EvidenceProf Blog

Editor: Colin Miller
Univ. of South Carolina School of Law

Monday, April 14, 2025

Sixth Circuit Denies Qualified Immunity to Detective Who Did Suggestive Showup For Eyewitness in Wrongful Conviction Case

In contrast to a lineup of photo array, both of which feature a suspect and multiple "fillers," "[a] showup is a pretrial identification procedure where a witness is shown only the suspect and asked if that person was the perpetrator." Understandably, showups are disfavored and sometimes prohibited, and one was at the center of the wrongful conviction claim in Salter v. City of Detroit, 2025 WL 880238 (6th Cir. 2025).

In Salter

Aaron Salter spent 15 years in prison for a deadly shooting he did not commit. Salter's conviction rested on a single eyewitness's testimony identifying him as one of two shooters. There was no physical evidence or other witness tying Salter to the murder. Instead, the eyewitness identified Salter when the lead investigator, Detective Donald Olsen, showed him a single mug shot of only Salter and said that police had already arrested one of the shooters. That same eyewitness testified that he also identified a different man as the shooter from a photo array. And that man more closely resembled the witness's description of the shooter than Salter. The investigator's file also contained a separate closeup photo of that man, suggesting he was a suspect. Salter claim[ed] that Detective Olsen failed to disclose any of this information, leading to an unfair trial and his wrongful conviction.

Salter thereafter brought a civil rights lawsuit, claiming, inter alia, that "Detective Olsen violated his constitutional rights...by conducting an unnecessarily suggestive identification process that led to the eyewitness's false identification of Salter."

In denying Detective Salter's motion for summary judgment on grounds of qualified immunity, the Sixth Circuit ruled as follows:

In 1977, our court applied Stovall and its progeny in Webb v. Havener....In Webb, two robbery witnesses described the robbers to the police “in general terms.”...The police told the witnesses to wait at the station while they went to get a suspect, and then they presented Webb to the witnesses without arranging for a lineup....The witnesses identified Webb as one of the robbers, and Webb was convicted of armed robbery with the witnesses’ identification as the sole evidence connecting him to the crime....

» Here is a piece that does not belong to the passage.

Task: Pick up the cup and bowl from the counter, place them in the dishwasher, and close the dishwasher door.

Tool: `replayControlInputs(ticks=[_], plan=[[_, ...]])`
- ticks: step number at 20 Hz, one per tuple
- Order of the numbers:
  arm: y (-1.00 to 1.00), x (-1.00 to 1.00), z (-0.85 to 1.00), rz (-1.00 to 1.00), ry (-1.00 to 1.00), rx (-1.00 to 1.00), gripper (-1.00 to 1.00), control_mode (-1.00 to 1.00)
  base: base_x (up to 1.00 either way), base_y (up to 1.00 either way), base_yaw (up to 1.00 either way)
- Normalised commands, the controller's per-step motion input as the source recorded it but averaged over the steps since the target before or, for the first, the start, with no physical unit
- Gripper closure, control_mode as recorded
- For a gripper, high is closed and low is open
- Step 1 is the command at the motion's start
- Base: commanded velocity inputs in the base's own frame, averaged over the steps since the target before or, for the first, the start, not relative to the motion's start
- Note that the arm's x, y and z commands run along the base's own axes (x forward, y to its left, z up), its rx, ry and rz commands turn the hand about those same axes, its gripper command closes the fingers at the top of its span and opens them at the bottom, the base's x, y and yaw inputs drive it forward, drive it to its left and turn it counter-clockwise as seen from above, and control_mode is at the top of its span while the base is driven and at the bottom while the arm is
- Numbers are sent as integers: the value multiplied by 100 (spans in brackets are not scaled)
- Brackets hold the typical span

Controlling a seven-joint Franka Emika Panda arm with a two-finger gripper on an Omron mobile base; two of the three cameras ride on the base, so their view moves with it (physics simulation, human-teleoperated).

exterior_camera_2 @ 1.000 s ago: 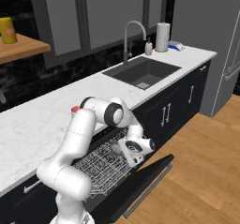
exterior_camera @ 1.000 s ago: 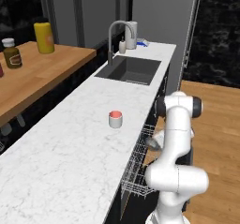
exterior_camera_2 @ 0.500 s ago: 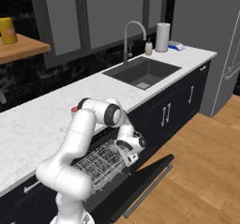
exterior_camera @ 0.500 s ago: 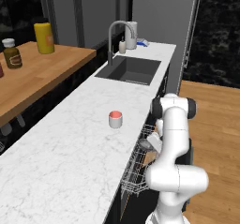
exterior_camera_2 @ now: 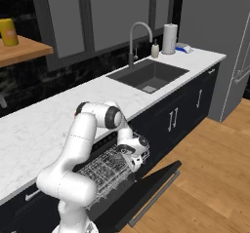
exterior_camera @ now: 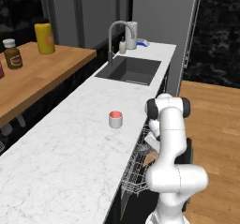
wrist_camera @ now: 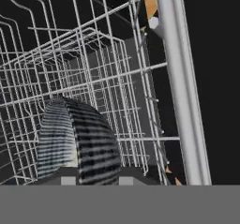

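Placing the bowl (wrist_camera: pixel 75 141) in the dishwasher (exterior_camera_2: pixel 105 171) rack; whether the gripper (exterior_camera_2: pixel 135 155) jaws pinch it, I cannot tell. Next, fetch the cup (exterior_camera: pixel 115 119) at ten o'clock on the counter (exterior_camera: pixel 70 157).

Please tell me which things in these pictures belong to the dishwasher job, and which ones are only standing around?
Job: cup on the counter; bowl in the wire rack of the dishwasher; dishwasher door, open; tool over the rack.

Lying about: yellow canister, brown jar, faucet, sink, paper towel roll.
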Motion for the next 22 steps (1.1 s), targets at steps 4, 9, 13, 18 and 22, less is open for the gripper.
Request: replayControlInputs(ticks=[4, 9, 13, 18, 22], plan=[[-100, -100, -67, 0, 0, 0, -100, -100, 0, 0, 0], [-76, -96, -7, 0, -6, 3, -100, -100, 0, 0, 0], [-39, -72, 89, 0, -15, 9, -100, -100, 0, 0, 0], [-7, -27, 100, 0, -7, 8, -100, -100, 0, 0, 0], [-12, -9, 100, 0, -1, 12, -100, -100, 0, 0, 0]])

We held that the single-person show-up of Webb was unduly suggestive, and that a subsequent in-court identification was not harmless error because it lacked “an independent basis.”...We explained that police officers cannot focus a witness's attention on one suspect without an articulable need for employing such a procedure....Yet the officers in Webb offered “[n]o explanation” for why they failed to arrange a lineup, and there was no reason for a “hurried” process as in Stovall....We also held that several reliability factors weighed in Webb's favor: the witnesses had observed the robbers for only “a couple of minutes” while at gunpoint; their description of the robbers didn't match Webb's appearance; and their testimony was at times inconsistent....The admission of the overly suggestive identification at trial therefore violated Webb's due process rights....

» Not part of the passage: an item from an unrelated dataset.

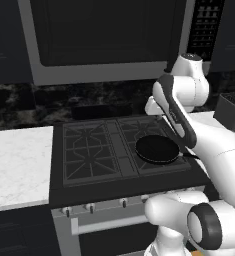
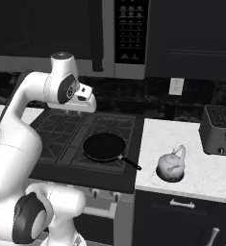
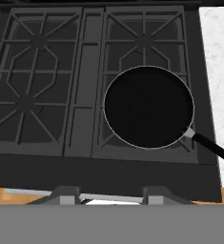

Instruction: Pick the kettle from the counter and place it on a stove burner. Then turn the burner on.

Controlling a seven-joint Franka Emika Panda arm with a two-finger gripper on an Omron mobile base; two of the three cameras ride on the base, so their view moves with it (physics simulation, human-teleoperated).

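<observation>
The small silvery-grey kettle point(image 2: 171, 166) stands upright on the white marble counter point(image 2: 206, 178), just right of the stove, with its pale handle arching over it. My gripper point(image 2: 83, 108) hovers well above the back of the cooktop, far to the left of the kettle, and points down. In the hand view its two tips point(image 3: 111, 195) stand apart with nothing between them. Below them lie the dark grate burners point(image 3: 27, 100). A flat black frying pan point(image 3: 149, 107) covers the front right burner, its handle pointing toward the counter. I see no flame on any burner.
A grey toaster point(image 2: 219, 129) sits at the back of the right counter, behind the kettle. Another stretch of marble counter point(image 1: 19, 165) lies left of the stove. Stove knobs point(image 1: 91, 206) line the front panel. A hood and dark cabinets hang above.
</observation>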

Detective Olsen's decision to present Luster with a single black-and-white mug shot of Salter was clearly unlawful for the same reasons. Detective Olsen admitted that nothing prevented him from presenting Salter's photo as part of an array. Adding to the suggestive nature of the identification, before showing Salter's photo to Luster, Detective Olsen told Luster that the police had apprehended one of the shooters. That statement could have further influenced Salter's identification by suggesting that Detective Olsen had an independent basis to suspect Salter (he did not). Luster's identification also had the same indicia of unreliability as the one in Webb: Luster saw the shooters briefly at night while fleeing from gunfire; his description of the shooters’ weight and height did not match Salter's; and his identification was inconsistent—he identified three people as the two shooters.

The dissent counters that Salter's rights could not have been clearly established, otherwise his attorney would have objected more forcefully to evidence of the show-up during trial....Alternatively, the dissent says the prosecutor would not have relied so heavily on the show-up in seeking an indictment if it were clearly unconstitutional, and the state court would have excluded it....But our inquiry is not based on the actions of Salter's lawyer, the prosecutor, or the now-vacated rulings in the state court criminal proceedings. Based on binding precedent, a reasonable officer would have known that, under these circumstances, the single-person show-up would not produce a reliable identification. So its admission at trial violated Salter's due process rights.

What's more, at the time, the Detroit Police Department's policy also prohibited the show-up, stating that “[w]itnesses should never be shown only a photograph of the suspect.”... That policy is of course not dispositive of our qualified immunity inquiry, but it is further proof that Detective Olsen was on notice that his actions were unlawful....We therefore hold that Detective Olsen was not entitled to qualified immunity on Salter's suggestive identification claim.